Similar to Qt's dock system but a little more flexible and programmable.
- Color gradient editor
- SpinBox with SI-unit display and logarithmic stepping
- Debian, Ubuntu, and similar Linux:
Download the .deb file linked at the top of the page.
- Other Linux:
Many people have generated packages for non-debian Linux distributions, including Arch, Suse, and Gentoo. Check your distribution repository for pyqtgraph packages.
Download and run the .exe installer file linked at the top of the page.
- Everybody (including OSX):
Download the .tar.gz source package linked at the top of the page, extract its contents, and run "python setup.py install" from within the extracted directory (pyqtgraph is a pure-python library, so no compiling occurs during this installation). Or, install from pypi using "pip install pyqtgraph".
It should, however, run on any platform which supports the following packages:
- Python 2.7 and 3+
- PyQt 4.8+ or PySide
- scipy (only required for pyqtgraph 0.9.10 and earlier)
- python-opengl bindings are required for 3D graphics
If you would like to request a specific section of documentation, please ask on the forum. There are also many examples to look through; for a menu of examples run:
python -m pyqtgraph.examples
Packaging for Distribution:
For versions past 0.9.10, using py2exe is much simpler; see examples/py2exe.
Questions, feedback, and bug reports:
- Post questions, feedback, and bug reports to the pyqtgraph forum.
- Or: post questions to Stack Overflow with the tag 'pyqtgraph' (if it's not tagged correctly, I'll probably never see it).
Comparison to other python graphics packages:
- Matplotlib is more or less the de-facto standard plotting library for python. If
you are starting a new project and do not need any of the features specifically provided
by pyqtgraph, you should start with matplotlib. It is much more mature, has an enormous
user community, and produces very nice publication-quality graphics.
Reasons you might want to use pyqtgraph instead:
- Speed. If you are doing anything requiring rapid plot updates, video, or realtime interactivity, matplotlib is not the best choice. This is (in my opinion) matplotlib's greatest weakness.
- Portability / ease of installation. PyQtGraph is a pure-python package, which means that it runs on virtually every platform supported by numpy and PyQt, no compiling required. If you require portability in your application, this can make your life a lot easier.

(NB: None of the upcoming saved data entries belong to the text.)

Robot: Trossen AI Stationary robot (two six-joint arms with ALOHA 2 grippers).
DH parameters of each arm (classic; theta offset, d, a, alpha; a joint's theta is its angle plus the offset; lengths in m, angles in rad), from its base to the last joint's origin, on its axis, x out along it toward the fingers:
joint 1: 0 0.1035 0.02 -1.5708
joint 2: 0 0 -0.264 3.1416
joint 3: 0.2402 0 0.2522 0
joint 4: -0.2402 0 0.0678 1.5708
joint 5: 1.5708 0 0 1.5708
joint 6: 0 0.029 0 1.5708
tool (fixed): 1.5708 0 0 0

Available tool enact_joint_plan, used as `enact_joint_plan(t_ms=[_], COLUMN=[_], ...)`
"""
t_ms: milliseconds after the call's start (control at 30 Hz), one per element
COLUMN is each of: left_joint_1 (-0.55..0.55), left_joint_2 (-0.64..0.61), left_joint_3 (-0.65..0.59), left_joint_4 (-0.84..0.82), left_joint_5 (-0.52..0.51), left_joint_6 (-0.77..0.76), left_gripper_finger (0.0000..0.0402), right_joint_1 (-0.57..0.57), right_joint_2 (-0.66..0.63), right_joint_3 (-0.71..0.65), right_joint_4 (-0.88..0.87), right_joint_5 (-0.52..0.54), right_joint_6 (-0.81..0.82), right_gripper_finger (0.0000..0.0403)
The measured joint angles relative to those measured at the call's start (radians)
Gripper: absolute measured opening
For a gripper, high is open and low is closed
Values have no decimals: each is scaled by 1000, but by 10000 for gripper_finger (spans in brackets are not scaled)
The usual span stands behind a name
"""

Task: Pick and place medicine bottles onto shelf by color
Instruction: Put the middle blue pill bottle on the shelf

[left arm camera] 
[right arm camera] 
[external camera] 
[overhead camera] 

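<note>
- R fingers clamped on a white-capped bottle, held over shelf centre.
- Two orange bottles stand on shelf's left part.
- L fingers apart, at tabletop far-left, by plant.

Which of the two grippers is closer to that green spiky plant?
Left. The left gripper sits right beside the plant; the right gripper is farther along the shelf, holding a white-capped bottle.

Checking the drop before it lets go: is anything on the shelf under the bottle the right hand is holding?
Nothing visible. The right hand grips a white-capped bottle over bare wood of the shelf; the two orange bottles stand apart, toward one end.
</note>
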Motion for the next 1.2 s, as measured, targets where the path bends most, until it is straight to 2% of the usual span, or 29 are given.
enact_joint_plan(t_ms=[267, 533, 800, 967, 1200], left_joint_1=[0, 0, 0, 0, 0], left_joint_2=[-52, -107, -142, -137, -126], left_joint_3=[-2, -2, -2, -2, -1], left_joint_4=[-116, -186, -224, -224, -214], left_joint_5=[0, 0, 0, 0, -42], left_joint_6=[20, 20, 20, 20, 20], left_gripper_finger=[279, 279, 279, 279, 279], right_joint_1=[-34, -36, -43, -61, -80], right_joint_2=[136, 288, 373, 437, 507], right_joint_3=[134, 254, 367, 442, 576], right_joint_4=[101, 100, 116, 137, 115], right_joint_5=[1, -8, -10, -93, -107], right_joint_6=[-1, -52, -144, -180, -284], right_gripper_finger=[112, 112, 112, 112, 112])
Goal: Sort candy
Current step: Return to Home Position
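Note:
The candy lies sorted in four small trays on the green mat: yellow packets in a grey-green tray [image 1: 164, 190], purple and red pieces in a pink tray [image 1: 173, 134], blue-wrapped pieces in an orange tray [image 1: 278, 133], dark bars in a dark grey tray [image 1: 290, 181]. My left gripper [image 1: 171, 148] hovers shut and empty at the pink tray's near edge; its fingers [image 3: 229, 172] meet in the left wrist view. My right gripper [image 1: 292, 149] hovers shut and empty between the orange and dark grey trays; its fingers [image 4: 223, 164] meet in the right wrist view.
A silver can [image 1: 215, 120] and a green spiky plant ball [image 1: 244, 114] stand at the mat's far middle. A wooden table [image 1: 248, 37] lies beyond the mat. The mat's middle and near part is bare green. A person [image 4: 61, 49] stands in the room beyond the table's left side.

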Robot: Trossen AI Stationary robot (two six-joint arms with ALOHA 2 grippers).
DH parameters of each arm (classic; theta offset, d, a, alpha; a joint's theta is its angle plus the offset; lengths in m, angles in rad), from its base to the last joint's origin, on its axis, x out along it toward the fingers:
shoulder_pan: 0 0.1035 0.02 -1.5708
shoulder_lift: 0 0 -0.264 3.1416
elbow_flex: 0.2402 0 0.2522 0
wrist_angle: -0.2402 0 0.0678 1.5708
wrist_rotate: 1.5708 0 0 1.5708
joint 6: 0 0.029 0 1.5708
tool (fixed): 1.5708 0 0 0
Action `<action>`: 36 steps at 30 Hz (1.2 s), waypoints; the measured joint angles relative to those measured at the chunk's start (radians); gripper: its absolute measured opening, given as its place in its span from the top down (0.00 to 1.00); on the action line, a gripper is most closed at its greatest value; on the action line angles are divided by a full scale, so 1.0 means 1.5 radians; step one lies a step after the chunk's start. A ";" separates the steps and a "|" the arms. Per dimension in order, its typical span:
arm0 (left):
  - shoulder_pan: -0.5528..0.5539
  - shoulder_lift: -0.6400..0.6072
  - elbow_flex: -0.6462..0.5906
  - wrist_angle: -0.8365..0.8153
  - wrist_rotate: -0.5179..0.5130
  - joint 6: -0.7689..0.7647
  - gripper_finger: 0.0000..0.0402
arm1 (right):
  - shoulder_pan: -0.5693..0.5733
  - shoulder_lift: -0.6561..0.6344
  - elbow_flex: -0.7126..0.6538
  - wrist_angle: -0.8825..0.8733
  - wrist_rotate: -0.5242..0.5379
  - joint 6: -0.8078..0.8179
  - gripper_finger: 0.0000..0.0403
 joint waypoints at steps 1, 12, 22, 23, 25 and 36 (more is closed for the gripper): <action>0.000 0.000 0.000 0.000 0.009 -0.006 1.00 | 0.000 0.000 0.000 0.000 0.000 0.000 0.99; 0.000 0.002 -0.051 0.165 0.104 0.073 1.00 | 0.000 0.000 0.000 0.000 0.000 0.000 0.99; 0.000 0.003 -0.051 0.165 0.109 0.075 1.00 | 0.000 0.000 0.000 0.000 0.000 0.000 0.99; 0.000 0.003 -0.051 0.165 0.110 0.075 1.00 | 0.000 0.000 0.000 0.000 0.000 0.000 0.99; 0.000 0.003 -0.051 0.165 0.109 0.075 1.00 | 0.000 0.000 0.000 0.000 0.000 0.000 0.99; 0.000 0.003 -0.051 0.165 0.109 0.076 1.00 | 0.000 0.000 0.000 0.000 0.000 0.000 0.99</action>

- Many other features--pyqtgraph is much more than a plotting library; it strives to cover many aspects of science/engineering application development with more advanced features like its ImageView and ScatterPlotWidget analysis tools, ROI-based data slicing, parameter trees, flowcharts, multiprocessing, and more.
- PyQwt has a very nice set of features and is fast enough for realtime work. Its main drawback is that it is currently unmaintained and can be difficult to get working on a variety of platforms. Hopefully in the future it may find a new maintainer, but until then it may be best to avoid PyQwt (the original PyQwt maintainer is currently recommending to use pyqtgraph instead; check their mailing lists for updates). Like matplotlib, PyQwt lacks some of the more advanced features of pyqtgraph.
- Chaco is a very interesting project--nice graphics, good speed, and actively developed. Like PyQwt, however, Chaco can be challenging to install on a wide variety of platforms and lacks some of pyqtgraph's more advanced features (although pyqtgraph certainly lacks many of Chaco's features as well).
- GuiQwt is an interesting project with many advanced features similar to pyqtgraph. It is presently based on PyQwt and thus comes with some of its drawbacks, although there appear to be plans to change this in the future.